» Your assignment:
There are pictures in the records below; leave them out and set down exactly the lines from the one holding "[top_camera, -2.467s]" through the one holding "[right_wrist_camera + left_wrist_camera".

Excerpts from a dataset
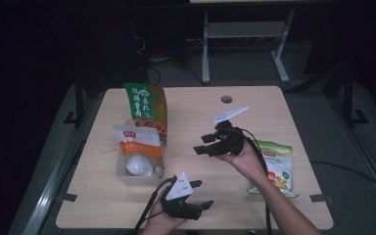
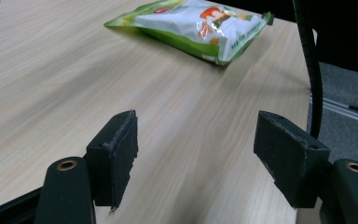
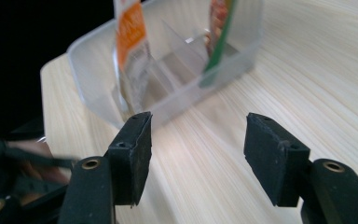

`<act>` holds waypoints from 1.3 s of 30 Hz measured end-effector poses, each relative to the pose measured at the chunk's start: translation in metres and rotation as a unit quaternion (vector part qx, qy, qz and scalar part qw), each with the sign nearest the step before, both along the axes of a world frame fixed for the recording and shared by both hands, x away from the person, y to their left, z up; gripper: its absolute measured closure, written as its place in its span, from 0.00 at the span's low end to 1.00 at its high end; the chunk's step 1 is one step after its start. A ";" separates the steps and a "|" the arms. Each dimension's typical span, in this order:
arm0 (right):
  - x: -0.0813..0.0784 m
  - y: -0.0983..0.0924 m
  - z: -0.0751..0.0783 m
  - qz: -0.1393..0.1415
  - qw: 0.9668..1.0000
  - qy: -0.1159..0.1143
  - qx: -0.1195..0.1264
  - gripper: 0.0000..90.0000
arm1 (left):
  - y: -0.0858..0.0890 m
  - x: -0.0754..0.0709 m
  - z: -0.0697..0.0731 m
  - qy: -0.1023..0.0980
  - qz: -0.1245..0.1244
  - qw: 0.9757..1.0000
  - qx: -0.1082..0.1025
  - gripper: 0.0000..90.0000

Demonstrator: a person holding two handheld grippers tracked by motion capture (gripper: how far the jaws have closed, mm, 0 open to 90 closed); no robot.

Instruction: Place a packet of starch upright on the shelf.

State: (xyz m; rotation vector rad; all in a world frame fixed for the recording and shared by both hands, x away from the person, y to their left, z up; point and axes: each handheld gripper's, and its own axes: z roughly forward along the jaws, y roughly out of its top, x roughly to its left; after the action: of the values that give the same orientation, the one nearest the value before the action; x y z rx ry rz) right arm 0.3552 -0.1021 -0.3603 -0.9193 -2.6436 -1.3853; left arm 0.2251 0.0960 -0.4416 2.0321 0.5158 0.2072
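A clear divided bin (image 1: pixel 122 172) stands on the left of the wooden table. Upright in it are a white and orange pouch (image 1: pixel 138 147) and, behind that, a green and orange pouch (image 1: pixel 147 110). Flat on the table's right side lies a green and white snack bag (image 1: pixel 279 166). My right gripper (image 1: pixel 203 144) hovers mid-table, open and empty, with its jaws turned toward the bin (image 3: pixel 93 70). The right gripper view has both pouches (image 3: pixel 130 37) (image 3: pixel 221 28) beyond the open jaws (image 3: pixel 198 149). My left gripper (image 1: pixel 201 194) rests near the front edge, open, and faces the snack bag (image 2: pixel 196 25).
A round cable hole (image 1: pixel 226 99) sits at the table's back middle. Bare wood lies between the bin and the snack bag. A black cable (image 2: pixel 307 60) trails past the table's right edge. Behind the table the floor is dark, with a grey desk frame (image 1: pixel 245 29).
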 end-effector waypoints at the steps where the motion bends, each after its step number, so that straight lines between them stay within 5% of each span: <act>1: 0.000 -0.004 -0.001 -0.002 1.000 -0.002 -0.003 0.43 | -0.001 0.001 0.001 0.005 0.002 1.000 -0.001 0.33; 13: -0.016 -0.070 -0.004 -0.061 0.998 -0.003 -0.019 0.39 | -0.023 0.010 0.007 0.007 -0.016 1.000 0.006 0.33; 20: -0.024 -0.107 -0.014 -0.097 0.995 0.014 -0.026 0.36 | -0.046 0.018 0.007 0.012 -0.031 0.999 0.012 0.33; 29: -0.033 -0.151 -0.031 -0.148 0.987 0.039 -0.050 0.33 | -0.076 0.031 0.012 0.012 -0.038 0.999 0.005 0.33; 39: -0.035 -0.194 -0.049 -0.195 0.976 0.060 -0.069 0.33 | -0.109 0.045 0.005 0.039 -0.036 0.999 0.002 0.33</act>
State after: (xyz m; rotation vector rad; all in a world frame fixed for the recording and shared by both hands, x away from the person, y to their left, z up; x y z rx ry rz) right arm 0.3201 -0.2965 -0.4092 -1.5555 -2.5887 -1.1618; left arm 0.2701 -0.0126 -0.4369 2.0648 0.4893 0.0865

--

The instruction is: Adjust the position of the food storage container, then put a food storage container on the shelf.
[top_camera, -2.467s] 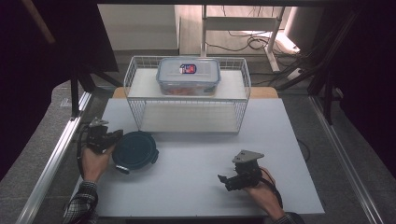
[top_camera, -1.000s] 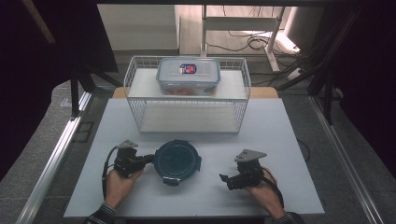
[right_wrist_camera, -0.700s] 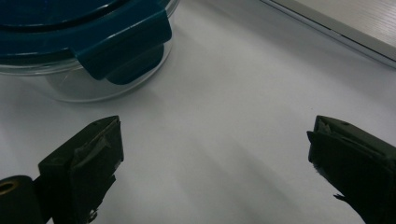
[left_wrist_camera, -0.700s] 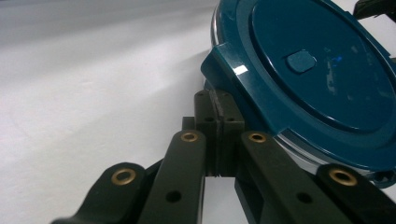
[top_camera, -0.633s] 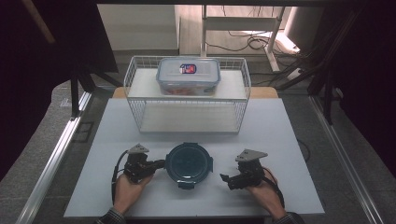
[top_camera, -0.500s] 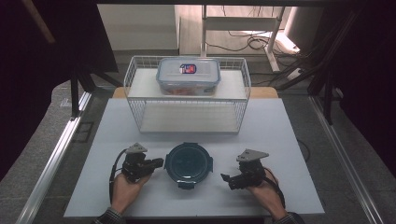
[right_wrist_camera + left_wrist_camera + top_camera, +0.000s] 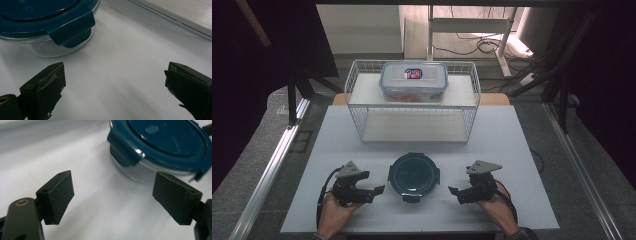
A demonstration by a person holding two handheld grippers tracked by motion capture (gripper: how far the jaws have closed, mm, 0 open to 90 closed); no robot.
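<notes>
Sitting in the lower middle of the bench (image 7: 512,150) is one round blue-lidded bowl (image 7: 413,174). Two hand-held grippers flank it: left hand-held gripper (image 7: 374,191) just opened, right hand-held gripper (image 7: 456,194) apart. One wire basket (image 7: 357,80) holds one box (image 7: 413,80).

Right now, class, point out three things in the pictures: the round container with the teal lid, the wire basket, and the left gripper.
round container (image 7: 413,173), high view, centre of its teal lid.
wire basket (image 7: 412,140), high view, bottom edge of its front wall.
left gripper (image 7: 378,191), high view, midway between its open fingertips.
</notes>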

» Output for this exercise:
[top_camera, -2.467s] 
[top_camera, -1.000s] 
[right_wrist_camera, -0.700s] 
[left_wrist_camera, -0.700s] 
[top_camera, -0.633s] 
[top_camera, -0.500s] 
[right_wrist_camera + left_wrist_camera + top_camera, +0.000s] 

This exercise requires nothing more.